Spark Action Operations Overview

This is article 72 in the Big Data series, systematically reviewing Spark RDD Action operators. Unlike Transformation lazy evaluation, Action operations trigger actual computation and return results to Driver or write to external storage.

Why Action is Important

Spark Transformations (like map, filter) use lazy evaluation, only record operation descriptions, don’t execute computation.
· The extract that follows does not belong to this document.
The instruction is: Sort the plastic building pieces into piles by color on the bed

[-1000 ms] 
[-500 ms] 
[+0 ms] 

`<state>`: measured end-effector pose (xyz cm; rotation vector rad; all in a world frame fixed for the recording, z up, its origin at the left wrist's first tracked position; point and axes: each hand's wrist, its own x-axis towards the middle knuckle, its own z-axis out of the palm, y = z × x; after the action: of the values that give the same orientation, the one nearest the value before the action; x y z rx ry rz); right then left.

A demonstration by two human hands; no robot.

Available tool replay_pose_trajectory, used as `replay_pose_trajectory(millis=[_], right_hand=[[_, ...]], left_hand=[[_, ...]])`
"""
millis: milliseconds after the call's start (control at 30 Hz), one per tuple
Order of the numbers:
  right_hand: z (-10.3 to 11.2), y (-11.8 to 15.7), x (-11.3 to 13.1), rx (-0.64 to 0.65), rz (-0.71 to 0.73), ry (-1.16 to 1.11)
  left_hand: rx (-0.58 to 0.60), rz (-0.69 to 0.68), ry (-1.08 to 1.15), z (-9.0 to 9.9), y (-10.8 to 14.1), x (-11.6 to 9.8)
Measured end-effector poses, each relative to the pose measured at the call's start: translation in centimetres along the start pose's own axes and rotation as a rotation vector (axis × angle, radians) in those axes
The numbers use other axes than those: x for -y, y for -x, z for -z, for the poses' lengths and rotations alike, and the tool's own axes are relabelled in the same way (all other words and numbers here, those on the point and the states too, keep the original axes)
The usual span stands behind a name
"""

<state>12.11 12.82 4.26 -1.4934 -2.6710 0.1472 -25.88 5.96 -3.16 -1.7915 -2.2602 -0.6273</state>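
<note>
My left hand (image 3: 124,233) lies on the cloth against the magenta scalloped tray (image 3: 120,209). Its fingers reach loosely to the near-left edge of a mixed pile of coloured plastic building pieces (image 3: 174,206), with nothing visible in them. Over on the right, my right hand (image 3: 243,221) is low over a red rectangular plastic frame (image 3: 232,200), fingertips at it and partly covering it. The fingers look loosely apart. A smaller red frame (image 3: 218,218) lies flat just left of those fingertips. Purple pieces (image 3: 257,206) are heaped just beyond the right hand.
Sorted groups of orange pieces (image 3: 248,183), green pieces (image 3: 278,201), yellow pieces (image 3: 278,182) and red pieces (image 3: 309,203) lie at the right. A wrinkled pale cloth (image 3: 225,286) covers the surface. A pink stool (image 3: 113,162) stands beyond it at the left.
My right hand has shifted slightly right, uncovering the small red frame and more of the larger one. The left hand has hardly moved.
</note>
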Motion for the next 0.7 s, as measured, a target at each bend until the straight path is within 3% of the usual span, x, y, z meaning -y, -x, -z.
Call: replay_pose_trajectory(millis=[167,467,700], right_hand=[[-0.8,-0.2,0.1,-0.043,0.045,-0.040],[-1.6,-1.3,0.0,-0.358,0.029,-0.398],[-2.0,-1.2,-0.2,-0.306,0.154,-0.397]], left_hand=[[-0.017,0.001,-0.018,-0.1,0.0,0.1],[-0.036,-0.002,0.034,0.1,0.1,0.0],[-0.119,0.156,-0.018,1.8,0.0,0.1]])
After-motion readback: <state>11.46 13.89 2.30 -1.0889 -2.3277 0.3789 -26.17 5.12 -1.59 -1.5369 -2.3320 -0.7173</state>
Only when calling Action does Spark submit Job, schedule DAG, execute computation on Executors. Understanding Action classification and applicable scenarios is foundation for writing efficient Spark programs.

Data Collection Category

This category of Actions pulls RDD data back to Driver:

Operator	Description
`collect()`	Convert entire RDD to array, use carefully with large data (Driver OOM)
`collectAsMap()`	Convert K-V RDD to Map, duplicate keys overwritten
`first()`	Return first element
`take(n)`	Return array of first n elements
`top(n)`	Return largest n elements (default descending)
`takeSample(withReplacement, n, seed)`	Randomly sample n elements

val rdd = sc.parallelize(1 to 100)
rdd.take(5)          // Array(1, 2, 3, 4, 5)
rdd.top(3)           // Array(100, 99, 98)

Statistics Category

val rdd = sc.parallelize(List(1.0, 2.0, 3.0, 4.0, 5.0))
rdd.count()   // 5
rdd.mean()    // 3.0
rdd.stdev()   // 1.4142...
rdd.max()     // 5.0
rdd.min()     // 1.0

// stats() returns StatCounter at once
val s = rdd.stats()
println(s"count=${s.count}, mean=${s.mean}, stdev=${s.stdev}")

Aggregation Category

reduce

val sum = sc.parallelize(1 to 100).reduce(_ + _)  // 5050

reduce requires operation to satisfy commutative and associative law, otherwise result is undefined.

fold

Similar to reduce, but requires providing initial value (zero value) for each partition:

val sum = sc.parallelize(1 to 10).fold(0)(_ + _)  // 55

aggregate

Most flexible aggregation operator, supports different logic for in-partition aggregation and cross-partition merging, can be used for complex statistics like calculating average:

val (sum, count) = sc.parallelize(1 to 10).aggregate((0, 0))(
  (acc, x) => (acc._1 + x, acc._2 + 1),   // seqOp: in-partition accumulation
  (a, b)   => (a._1 + b._1, a._2 + b._2)  // combOp: cross-partition merge
)
println(s"avg = ${sum.toDouble / count}")  // avg = 5.5

Iteration Category

// foreach: execute element by element, commonly used for writing to external systems
rdd.foreach(x => println(x))

// foreachPartition: create connection once per partition, suitable for database output
rdd.foreachPartition { iter =>
  val conn = getConnection()
  iter.foreach(x => conn.execute(s"INSERT INTO t VALUES ($x)"))
  conn.close()
}

foreachPartition has better performance than foreach because database connection cost reduced from “once per record” to “once per partition”.

Storage Category

// Write as text file (one file per partition)
rdd.saveAsTextFile("hdfs://namenode/output/words")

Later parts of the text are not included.